Russia could be facing a ban from international athletic competitions, including the 2016 Summer Olympics, after an alarming discovery by an anti-doping commission. In a report released on Monday, the commission makes accusations of corruption, including state-sponsored doping, leading to Russia becoming a sports superpower.
The World Anti-Doping Agency-sponsored commission discovered a “deeply rooted culture of cheating” in Russia, one that the state was more than willing to support. The report also found what they termed a systematic failure on the part of the world governing agency, the International Association of Athletics Federations (IAAF).
One of the more notable examples of corruption the report notes occurred when 1,417 samples at a World Anti-Doping Agency-accredited anti-doping laboratory in Moscow were destroyed just before a WADA audit team arrived.
Russia’s Sports Minister Vitaly Mutko claims that there is no evidence behind accusations against the Russian Athletics Federation. He also stated that the samples that were destroyed were done so at the request of the WADA.
The revelation came just days after former IAAF president Lamine Diack was accused of hiding a Russian athlete’s doping violations. Diack’s successor, Sebastian Coe was alarmed by the scale of the revelation. He has given Russia until the end of the week to respond to the accusations before the IAAF council would discuss possible sanctions.
The report further revealed that the 2012 London Olympic Games had been effectively “sabotaged” by widespread inaction of sport’s governing bodies and national anti-doping authorities.
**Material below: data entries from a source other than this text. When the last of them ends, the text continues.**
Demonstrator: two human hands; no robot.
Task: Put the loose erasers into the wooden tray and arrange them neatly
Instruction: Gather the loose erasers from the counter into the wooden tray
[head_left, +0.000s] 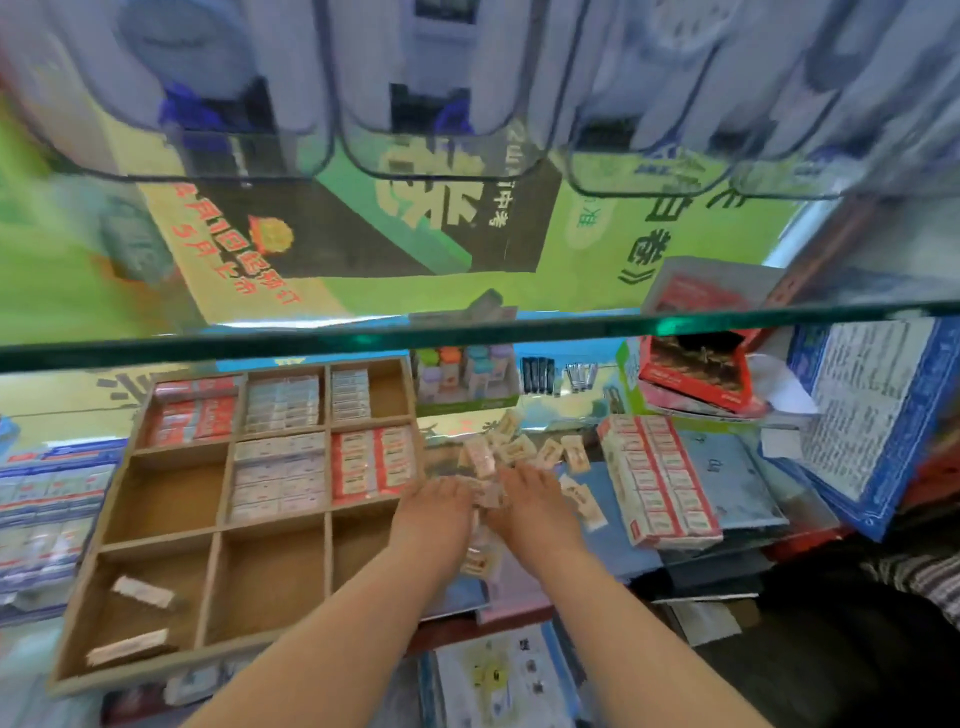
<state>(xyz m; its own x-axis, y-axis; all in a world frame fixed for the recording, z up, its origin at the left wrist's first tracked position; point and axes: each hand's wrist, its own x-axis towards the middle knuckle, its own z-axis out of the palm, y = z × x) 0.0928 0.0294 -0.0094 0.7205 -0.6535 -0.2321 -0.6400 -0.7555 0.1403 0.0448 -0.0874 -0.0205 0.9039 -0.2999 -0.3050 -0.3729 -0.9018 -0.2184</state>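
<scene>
A wooden tray (223, 525) with nine compartments lies at the left under a glass shelf. Several upper and middle compartments hold neat rows of wrapped erasers (280, 475); the lower left one holds two single erasers (143, 592). Loose erasers (519, 449) lie scattered just right of the tray. My left hand (434, 514) and my right hand (535, 512) rest side by side on this pile, fingers curled around a small stack of erasers (485, 493) between them.
A long red-and-white box of erasers (657, 483) lies right of the pile. A glass shelf edge (467, 330) runs across above. Blue-bordered booklets (872, 415) and a red box (696, 371) crowd the right; packaged goods (47, 509) sit left of the tray.
</scene>
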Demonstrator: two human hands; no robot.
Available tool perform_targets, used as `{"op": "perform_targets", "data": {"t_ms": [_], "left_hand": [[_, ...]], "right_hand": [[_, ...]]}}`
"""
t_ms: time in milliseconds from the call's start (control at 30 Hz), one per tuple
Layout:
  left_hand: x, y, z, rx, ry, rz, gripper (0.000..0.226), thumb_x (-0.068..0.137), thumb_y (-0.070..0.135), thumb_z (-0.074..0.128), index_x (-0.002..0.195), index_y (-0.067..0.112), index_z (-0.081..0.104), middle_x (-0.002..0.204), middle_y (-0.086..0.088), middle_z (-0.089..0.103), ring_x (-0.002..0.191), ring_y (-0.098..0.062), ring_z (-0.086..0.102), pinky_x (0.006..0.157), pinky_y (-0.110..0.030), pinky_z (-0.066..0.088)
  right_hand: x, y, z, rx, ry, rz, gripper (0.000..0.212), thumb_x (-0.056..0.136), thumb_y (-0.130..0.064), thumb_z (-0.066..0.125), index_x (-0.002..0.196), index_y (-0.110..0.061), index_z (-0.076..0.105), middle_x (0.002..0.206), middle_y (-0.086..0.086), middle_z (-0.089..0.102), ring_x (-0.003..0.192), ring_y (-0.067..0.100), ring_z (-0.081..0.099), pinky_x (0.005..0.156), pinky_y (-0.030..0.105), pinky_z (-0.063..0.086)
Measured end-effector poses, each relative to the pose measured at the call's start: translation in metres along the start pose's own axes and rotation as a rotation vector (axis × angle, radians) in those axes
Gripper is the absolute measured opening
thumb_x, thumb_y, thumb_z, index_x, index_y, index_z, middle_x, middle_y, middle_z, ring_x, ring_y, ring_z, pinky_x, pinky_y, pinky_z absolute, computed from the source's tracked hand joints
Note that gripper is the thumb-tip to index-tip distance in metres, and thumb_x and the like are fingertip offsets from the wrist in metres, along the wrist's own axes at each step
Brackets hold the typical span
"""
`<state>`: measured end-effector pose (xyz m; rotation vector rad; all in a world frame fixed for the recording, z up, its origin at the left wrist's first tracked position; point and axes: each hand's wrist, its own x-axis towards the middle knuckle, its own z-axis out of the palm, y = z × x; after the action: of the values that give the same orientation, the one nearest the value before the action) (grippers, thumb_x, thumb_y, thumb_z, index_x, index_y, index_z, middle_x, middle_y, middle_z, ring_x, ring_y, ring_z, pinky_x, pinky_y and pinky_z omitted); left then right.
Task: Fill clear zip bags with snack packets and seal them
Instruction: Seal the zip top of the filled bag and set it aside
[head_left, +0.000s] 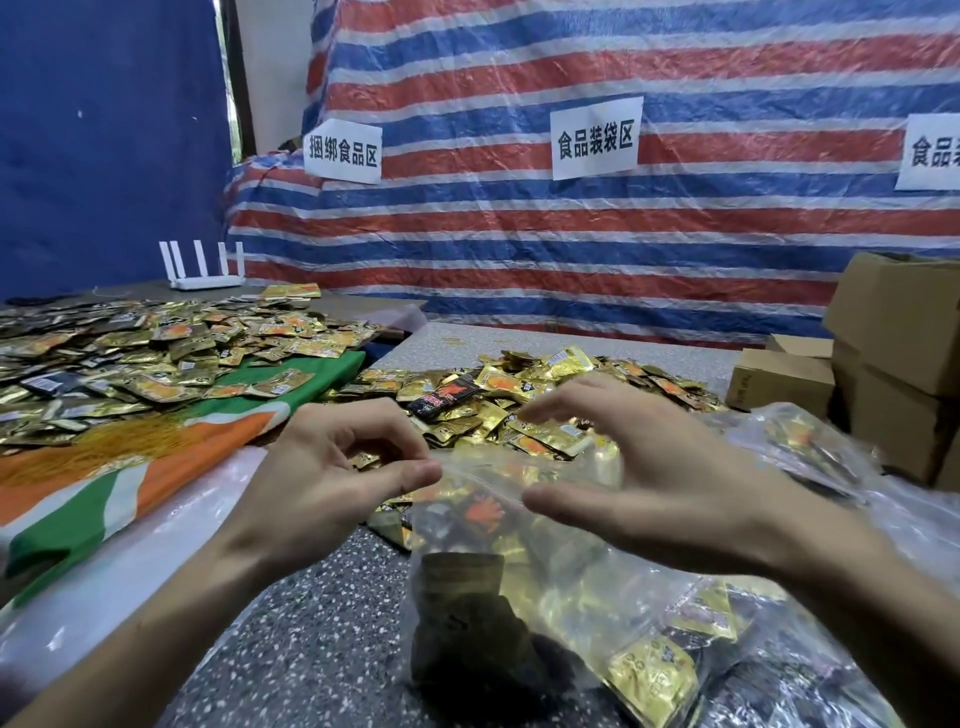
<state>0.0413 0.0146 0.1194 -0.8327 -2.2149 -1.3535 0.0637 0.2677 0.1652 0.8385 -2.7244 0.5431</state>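
Entry, hidden or unclear first:
- Your right hand (654, 467) was motion-blurred. It was spread in an open curve at 3 o'clock of the bag mouth, with the thumb over the film and no grip closed.
- Your left hand (337, 467) pinched the mouth's corner at 9 o'clock between thumb and curled forefinger. The film there was too clear to trace exactly.
- Both forearms were cut off by the lower edge.
- At 5 o'clock, you could not tell where one bag's film ended and the next began.
- The paper sign at 2 o'clock was cut off by the frame.

Materials and shapes:
- Clear zip bag (545, 597): thin, crinkled, glossy. It stood at 6 o'clock on the speckled stone tabletop (311, 649), holding gold foil and dark packets.
- Snack packets (519, 400): small flat foil rectangles, gold with orange print, heaped loose at 12 o'clock.
- Second heap (156, 353): at 10 o'clock, spread over a green, orange and white cloth (156, 483).
- Filled bag (795, 441): lay at 3 o'clock.
- Cardboard boxes (893, 332): stacked at 2 o'clock.
- Striped tarpaulin (571, 234): woven, red, blue and white, at the back.
- White router (208, 270): stood at 11 o'clock.
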Motion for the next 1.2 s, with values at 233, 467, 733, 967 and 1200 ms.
{"op": "perform_targets", "data": {"t_ms": [233,467,733,967,1200], "left_hand": [[-0.001,0.004,0.004,0.033,0.006,0.03,0.004,0.075,0.02,0.075,0.072,0.019,0.072,0.075,-0.002,0.07,0.073,-0.018,0.065,0.068,-0.038,0.051],[-0.007,-0.001,0.003,0.108,-0.055,0.069,0.002,0.084,0.021,0.067,0.083,0.019,0.068,0.078,0.005,0.065,0.074,-0.016,0.061,0.067,-0.029,0.049],[-0.011,0.002,0.009,0.274,0.048,0.196,0.008,0.08,0.007,0.066,0.075,0.013,0.064,0.071,0.013,0.056,0.068,-0.009,0.054,0.059,-0.026,0.044],[-0.009,-0.002,0.013,0.145,-0.021,0.158,0.013,0.085,0.029,0.061,0.076,0.02,0.064,0.071,0.009,0.06,0.068,-0.012,0.057,0.061,-0.019,0.044],[-0.009,-0.008,0.013,0.211,0.015,0.217,0.023,0.088,0.028,0.059,0.07,0.016,0.065,0.066,0.01,0.059,0.063,-0.009,0.056,0.057,-0.017,0.04]], "right_hand": [[0.032,-0.031,0.021,-0.062,0.038,-0.101,0.009,0.09,-0.033,0.064,0.097,-0.03,0.069,0.091,-0.018,0.062,0.092,0.007,0.061,0.082,0.038,0.052],[0.036,-0.038,0.03,-0.126,0.049,-0.131,0.007,0.089,-0.034,0.055,0.092,-0.031,0.061,0.088,-0.011,0.064,0.085,0.016,0.06,0.073,0.04,0.053],[0.035,-0.042,0.035,-0.098,0.063,-0.08,0.012,0.089,-0.041,0.056,0.091,-0.033,0.065,0.084,-0.015,0.066,0.084,0.011,0.062,0.07,0.038,0.054],[0.03,-0.038,0.03,-0.098,0.053,-0.046,0.005,0.089,-0.033,0.061,0.091,-0.033,0.066,0.082,-0.013,0.065,0.081,0.013,0.059,0.071,0.036,0.052],[0.022,-0.023,0.021,-0.051,0.021,-0.09,0.013,0.086,-0.045,0.07,0.094,-0.036,0.067,0.081,-0.025,0.058,0.077,-0.001,0.052,0.072,0.034,0.049]]}}
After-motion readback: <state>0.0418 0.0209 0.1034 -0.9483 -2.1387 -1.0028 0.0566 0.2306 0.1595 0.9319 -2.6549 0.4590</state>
Dick Pound, head of the commission that released the report and former WADA president, believes that this revelation can be devastating for sports in general, leading the general public to believe that all sports are corrupt.
“For 2016, our recommendation is that the Russian Federation be suspended,” Pound said. “In fact, one of our hopes is that they will volunteer that, so that they can take the remedial work in time to make sure that Russian athletes can compete under a new framework.”